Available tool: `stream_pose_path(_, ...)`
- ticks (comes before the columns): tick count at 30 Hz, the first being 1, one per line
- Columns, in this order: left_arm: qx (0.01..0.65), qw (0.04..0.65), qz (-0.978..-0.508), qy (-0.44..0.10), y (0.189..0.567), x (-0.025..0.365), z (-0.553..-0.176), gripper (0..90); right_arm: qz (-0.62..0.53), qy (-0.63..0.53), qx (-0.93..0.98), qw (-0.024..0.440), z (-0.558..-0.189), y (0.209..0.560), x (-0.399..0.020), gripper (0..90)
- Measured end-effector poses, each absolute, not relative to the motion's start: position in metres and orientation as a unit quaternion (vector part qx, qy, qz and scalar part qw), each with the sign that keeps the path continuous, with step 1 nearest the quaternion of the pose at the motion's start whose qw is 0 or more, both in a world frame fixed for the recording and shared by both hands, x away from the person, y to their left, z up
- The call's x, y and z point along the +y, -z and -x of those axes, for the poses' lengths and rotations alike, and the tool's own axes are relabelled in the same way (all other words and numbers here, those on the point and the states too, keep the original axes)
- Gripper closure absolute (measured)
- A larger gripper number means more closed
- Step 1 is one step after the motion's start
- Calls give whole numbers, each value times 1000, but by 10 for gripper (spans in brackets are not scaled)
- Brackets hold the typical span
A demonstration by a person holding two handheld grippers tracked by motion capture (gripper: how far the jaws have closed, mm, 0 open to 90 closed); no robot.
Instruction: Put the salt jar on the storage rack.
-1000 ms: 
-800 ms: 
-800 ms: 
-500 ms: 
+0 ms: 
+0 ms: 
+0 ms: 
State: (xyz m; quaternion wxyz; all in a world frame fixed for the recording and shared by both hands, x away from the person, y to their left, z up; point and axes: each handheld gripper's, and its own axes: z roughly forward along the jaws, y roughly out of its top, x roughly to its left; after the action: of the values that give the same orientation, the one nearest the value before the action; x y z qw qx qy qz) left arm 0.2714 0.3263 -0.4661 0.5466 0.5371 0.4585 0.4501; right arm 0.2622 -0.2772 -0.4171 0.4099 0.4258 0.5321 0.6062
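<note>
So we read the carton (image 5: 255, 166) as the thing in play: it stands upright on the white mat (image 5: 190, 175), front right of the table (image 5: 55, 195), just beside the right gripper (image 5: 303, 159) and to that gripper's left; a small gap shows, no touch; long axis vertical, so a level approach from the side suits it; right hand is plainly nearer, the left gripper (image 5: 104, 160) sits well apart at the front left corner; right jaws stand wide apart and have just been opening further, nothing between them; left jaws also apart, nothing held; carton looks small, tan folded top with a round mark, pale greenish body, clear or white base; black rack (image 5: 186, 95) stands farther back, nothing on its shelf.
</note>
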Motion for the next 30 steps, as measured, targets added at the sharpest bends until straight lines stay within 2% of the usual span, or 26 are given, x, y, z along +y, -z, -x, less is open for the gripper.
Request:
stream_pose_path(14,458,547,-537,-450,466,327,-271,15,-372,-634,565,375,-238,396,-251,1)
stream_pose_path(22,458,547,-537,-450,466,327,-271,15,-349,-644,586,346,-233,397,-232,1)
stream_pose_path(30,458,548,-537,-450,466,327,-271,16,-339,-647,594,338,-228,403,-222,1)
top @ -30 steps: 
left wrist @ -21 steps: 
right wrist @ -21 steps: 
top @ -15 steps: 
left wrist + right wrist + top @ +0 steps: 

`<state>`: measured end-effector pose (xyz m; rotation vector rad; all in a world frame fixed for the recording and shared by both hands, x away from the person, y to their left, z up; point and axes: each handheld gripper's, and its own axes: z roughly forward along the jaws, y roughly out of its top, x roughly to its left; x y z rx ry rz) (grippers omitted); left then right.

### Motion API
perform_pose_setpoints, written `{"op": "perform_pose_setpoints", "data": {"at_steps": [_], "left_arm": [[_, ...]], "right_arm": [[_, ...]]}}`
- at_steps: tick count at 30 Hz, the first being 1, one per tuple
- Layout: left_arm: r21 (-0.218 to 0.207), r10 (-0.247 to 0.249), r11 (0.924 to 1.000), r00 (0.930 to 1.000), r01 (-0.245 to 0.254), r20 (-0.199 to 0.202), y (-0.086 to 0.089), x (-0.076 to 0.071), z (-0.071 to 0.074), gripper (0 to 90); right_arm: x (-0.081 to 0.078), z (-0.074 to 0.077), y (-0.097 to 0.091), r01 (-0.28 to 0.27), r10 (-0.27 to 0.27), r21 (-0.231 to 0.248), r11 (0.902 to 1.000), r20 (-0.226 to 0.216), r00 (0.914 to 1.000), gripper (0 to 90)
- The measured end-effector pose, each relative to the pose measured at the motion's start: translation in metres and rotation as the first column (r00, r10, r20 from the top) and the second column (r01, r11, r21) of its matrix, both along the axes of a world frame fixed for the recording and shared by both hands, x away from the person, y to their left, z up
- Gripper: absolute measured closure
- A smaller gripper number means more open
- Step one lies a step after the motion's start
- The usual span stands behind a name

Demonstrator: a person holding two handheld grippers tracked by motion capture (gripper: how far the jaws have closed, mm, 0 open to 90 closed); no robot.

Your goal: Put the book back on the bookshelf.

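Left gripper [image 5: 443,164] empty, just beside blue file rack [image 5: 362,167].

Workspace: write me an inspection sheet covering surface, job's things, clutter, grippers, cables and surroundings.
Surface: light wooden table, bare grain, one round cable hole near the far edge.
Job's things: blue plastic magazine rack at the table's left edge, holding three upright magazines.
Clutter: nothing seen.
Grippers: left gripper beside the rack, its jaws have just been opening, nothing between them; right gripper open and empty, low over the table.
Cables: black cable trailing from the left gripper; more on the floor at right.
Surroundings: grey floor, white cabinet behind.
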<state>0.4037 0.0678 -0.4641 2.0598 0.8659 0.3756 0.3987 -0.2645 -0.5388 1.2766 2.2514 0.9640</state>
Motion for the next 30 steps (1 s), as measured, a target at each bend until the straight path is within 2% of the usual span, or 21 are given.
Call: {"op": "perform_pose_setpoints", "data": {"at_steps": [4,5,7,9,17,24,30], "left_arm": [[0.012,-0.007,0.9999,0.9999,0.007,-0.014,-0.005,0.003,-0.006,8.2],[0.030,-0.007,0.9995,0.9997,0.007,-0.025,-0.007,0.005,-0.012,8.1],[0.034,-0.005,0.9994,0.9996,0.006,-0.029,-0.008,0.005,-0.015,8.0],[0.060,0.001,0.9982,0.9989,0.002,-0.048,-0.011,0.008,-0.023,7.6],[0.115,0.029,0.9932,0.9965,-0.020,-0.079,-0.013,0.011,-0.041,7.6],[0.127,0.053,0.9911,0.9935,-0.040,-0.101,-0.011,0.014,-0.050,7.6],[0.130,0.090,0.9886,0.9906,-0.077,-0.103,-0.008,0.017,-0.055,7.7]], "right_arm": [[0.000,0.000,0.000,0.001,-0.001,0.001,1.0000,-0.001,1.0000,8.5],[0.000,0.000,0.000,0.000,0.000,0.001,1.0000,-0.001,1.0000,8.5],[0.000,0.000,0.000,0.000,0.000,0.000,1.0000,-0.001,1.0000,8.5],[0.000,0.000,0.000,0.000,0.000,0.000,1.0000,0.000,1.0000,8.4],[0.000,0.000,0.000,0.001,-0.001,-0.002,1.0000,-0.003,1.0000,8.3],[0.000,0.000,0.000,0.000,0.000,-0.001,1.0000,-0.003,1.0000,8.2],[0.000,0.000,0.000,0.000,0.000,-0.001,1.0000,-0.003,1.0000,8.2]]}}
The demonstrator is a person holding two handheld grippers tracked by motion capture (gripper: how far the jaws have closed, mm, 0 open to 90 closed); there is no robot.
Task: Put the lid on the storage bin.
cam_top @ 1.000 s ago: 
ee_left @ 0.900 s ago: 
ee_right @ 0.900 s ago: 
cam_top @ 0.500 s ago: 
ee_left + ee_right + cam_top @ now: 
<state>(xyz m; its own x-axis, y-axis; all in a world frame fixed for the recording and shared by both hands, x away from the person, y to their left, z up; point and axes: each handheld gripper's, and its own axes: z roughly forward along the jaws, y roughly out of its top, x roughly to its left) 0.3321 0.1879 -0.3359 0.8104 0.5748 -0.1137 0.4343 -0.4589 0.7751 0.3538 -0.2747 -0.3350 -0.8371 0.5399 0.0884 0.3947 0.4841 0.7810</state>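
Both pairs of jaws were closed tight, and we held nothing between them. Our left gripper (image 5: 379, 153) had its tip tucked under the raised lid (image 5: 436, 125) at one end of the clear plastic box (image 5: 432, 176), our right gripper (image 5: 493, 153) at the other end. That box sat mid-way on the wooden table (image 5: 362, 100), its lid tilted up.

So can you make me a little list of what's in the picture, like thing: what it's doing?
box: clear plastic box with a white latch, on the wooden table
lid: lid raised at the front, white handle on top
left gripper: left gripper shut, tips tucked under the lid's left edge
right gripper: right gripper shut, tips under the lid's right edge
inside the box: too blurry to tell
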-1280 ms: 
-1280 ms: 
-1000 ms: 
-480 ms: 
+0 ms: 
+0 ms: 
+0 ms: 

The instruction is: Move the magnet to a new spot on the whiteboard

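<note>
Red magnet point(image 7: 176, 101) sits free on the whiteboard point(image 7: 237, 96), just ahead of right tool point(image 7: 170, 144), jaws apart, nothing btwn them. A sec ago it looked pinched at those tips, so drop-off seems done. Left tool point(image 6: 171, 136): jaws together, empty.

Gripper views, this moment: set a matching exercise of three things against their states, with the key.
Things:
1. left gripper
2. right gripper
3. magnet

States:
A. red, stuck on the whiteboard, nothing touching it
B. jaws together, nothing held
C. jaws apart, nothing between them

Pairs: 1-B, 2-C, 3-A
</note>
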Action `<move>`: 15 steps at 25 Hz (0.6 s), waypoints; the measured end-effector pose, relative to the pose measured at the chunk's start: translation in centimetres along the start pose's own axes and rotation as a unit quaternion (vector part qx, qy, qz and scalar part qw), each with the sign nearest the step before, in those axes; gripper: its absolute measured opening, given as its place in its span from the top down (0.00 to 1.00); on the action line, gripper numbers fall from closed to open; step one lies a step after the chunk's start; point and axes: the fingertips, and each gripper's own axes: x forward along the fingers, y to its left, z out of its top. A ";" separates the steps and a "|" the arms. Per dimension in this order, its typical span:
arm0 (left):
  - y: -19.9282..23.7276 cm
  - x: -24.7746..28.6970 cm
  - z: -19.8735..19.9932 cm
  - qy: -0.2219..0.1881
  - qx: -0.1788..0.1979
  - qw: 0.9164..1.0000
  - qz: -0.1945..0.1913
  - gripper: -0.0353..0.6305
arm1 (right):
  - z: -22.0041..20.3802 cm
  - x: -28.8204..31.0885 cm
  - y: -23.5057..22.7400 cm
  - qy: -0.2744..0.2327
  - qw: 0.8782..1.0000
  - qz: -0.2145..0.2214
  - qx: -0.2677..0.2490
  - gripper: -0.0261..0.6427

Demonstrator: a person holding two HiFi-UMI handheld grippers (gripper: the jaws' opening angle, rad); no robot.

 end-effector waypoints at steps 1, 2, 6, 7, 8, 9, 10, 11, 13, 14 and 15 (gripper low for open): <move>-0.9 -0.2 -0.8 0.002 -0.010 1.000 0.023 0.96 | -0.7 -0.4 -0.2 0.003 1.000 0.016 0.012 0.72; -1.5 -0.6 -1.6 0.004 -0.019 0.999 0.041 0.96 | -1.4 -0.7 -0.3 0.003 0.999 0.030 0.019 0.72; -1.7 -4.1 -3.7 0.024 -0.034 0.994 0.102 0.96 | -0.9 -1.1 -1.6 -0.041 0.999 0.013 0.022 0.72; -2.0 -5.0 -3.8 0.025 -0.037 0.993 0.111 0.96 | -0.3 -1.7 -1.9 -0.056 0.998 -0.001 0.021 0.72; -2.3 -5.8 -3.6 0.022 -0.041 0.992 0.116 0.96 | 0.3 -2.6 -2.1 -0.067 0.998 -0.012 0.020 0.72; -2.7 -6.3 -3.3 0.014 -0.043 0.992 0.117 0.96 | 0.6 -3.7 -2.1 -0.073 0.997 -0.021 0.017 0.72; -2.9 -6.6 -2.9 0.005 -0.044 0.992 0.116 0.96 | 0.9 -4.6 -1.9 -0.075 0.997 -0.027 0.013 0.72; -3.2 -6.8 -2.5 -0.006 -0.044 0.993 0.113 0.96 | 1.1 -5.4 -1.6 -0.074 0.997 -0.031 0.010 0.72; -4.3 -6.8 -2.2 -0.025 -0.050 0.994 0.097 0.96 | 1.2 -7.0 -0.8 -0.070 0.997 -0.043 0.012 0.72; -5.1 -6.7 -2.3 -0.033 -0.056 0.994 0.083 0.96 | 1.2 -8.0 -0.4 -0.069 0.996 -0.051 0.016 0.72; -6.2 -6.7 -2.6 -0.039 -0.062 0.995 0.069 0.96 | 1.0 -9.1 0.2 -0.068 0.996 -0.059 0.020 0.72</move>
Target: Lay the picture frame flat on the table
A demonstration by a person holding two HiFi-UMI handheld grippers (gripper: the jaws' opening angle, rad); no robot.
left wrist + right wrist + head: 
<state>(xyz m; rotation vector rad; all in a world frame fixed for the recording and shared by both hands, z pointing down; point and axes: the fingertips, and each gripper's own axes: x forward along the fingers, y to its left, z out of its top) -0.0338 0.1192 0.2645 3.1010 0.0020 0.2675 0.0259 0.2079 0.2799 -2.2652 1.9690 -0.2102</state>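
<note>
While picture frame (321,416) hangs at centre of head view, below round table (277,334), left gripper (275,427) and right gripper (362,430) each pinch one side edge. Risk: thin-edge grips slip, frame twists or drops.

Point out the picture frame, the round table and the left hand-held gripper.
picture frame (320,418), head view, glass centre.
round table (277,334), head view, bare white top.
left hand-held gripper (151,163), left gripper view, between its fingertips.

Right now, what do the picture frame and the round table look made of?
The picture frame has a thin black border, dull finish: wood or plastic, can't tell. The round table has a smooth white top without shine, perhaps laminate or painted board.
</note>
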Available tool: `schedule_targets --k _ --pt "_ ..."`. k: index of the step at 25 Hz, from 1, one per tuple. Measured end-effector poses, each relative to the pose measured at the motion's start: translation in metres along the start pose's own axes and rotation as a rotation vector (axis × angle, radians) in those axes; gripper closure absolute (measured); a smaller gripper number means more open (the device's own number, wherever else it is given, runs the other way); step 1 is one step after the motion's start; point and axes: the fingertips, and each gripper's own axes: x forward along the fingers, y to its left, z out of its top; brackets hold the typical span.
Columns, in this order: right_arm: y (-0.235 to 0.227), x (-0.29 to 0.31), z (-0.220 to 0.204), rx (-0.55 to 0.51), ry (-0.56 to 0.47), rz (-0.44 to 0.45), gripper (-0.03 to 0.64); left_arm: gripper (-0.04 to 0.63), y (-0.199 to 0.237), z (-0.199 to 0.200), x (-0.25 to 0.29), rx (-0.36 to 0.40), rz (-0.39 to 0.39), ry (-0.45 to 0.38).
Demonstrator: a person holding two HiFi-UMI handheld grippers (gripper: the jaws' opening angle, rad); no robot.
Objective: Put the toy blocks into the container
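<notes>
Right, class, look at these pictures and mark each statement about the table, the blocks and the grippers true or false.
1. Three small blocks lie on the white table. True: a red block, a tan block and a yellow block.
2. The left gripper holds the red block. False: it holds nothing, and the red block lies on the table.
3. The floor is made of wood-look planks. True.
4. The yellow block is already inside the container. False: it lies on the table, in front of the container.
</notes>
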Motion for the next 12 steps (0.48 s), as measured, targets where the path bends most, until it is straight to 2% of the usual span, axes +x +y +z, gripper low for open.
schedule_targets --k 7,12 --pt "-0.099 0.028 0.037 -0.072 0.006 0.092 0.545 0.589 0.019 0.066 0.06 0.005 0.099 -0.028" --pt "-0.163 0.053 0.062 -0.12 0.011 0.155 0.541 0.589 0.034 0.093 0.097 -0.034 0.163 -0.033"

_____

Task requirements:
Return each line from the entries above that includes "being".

Problem solution:
- ticks (comes before the columns): tick count at 30 Hz, the first being 1, one per line
- at_steps: tick count at 30 Hz, the first being 1, one per tuple

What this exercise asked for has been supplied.